■ **What you will do**: Return the lines below exactly, from the first one through the line that has "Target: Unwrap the". Leave out everything after it.

'''

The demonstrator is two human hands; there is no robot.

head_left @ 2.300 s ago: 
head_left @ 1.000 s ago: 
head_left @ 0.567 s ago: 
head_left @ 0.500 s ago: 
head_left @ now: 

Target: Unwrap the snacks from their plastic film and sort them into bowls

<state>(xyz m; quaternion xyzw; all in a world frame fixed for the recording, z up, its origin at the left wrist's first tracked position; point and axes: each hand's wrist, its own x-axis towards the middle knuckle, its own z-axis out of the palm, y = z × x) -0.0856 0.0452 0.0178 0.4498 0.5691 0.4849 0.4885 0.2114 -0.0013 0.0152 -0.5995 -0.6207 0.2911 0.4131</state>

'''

■ **Result below**:
The demonstrator is two human hands; there is no robot.

head_left @ 2.300 s ago: 
head_left @ 1.000 s ago: 
head_left @ 0.567 s ago: 
head_left @ 0.500 s ago: 
head_left @ now: 

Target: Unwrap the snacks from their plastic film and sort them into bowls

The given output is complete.